> ASSIGNED TASK: The full data, repeated exactly, is the only answer needed.
##### DATA SEGMENT #####
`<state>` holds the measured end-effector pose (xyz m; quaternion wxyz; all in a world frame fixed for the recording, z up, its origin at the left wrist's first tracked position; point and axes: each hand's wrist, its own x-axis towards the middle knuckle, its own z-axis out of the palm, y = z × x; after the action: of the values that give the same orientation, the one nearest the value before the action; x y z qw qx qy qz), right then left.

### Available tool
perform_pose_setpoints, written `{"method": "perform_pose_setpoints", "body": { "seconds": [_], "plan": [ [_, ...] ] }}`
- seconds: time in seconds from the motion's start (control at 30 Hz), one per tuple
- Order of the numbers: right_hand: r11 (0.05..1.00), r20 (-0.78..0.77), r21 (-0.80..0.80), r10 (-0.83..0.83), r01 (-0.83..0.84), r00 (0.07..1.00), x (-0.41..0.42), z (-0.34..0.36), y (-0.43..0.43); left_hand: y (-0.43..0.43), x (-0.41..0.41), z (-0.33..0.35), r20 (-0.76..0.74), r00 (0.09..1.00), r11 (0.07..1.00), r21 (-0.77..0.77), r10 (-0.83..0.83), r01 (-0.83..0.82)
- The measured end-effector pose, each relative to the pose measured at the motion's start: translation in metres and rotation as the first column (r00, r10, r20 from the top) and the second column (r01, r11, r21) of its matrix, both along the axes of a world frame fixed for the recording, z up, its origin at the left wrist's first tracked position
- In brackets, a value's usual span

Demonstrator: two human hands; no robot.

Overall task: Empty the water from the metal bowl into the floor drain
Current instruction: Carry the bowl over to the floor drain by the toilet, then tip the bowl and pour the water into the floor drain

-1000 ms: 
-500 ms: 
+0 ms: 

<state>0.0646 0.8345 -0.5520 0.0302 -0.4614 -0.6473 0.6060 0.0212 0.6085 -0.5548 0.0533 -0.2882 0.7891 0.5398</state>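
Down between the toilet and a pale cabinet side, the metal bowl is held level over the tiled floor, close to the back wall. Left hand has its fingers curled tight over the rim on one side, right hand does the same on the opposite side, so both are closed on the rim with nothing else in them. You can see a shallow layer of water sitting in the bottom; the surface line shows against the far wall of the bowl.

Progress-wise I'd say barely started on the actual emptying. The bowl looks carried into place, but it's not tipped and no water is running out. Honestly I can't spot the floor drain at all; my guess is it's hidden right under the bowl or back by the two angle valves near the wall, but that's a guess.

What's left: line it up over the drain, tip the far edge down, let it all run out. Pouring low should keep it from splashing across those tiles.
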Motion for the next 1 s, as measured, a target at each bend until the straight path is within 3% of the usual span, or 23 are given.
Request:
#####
> WRITTEN SOLUTION:
`<state>` holds the measured end-effector pose (xyz m; quaternion wxyz; all in a world frame fixed for the recording, z up, its origin at the left wrist's first tracked position; point and axes: each hand's wrist, its own x-axis towards the middle knuckle, its own z-axis out of the palm, y = z × x; after the action: of the values that give the same orientation, the one nearest the value before the action; x y z qw qx qy qz), right then left.

### Available tool
perform_pose_setpoints, written `{"method": "perform_pose_setpoints", "body": { "seconds": [_], "plan": [ [_, ...] ] }}`
- seconds: time in seconds from the motion's start (control at 30 Hz), one per tuple
- Order of the numbers: right_hand: r11 (0.05..1.00), r20 (-0.78..0.77), r21 (-0.80..0.80), r10 (-0.83..0.83), r01 (-0.83..0.84), r00 (0.07..1.00), x (-0.41..0.42), z (-0.34..0.36), y (-0.43..0.43); left_hand: y (-0.43..0.43), x (-0.41..0.41), z (-0.33..0.35), r20 (-0.76..0.74), r00 (0.09..1.00), r11 (0.07..1.00), r21 (-0.77..0.77), r10 (-0.83..0.83), r01 (-0.83..0.82)
- The measured end-effector pose, each relative to the pose measured at the motion's start: translation in metres and rotation as the first column (r00, r10, r20 from the top) and the second column (r01, r11, r21) of its matrix, both along the axes of a world frame fixed for the recording, z up, its origin at the left wrist's first tracked position
- In brackets, a value's usual span

Demonstrator: two human hands; no robot.

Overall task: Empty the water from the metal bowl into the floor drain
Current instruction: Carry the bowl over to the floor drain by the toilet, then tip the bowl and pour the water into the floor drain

-1000 ms: 
-500 ms: 
+0 ms: 

<state>0.0646 0.8345 -0.5520 0.0302 -0.4614 -0.6473 0.6060 0.0212 0.6085 -0.5548 0.0533 -0.2882 0.7891 0.5398</state>
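Down between the toilet and a pale cabinet side, the metal bowl is held level over the tiled floor, close to the back wall. Left hand has its fingers curled tight over the rim on one side, right hand does the same on the opposite side, so both are closed on the rim with nothing else in them. You can see a shallow layer of water sitting in the bottom; the surface line shows against the far wall of the bowl.

Progress-wise I'd say barely started on the actual emptying. The bowl looks carried into place, but it's not tipped and no water is running out. Honestly I can't spot the floor drain at all; my guess is it's hidden right under the bowl or back by the two angle valves near the wall, but that's a guess.

What's left: line it up over the drain, tip the far edge down, let it all run out. Pouring low should keep it from splashing across those tiles.
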Motion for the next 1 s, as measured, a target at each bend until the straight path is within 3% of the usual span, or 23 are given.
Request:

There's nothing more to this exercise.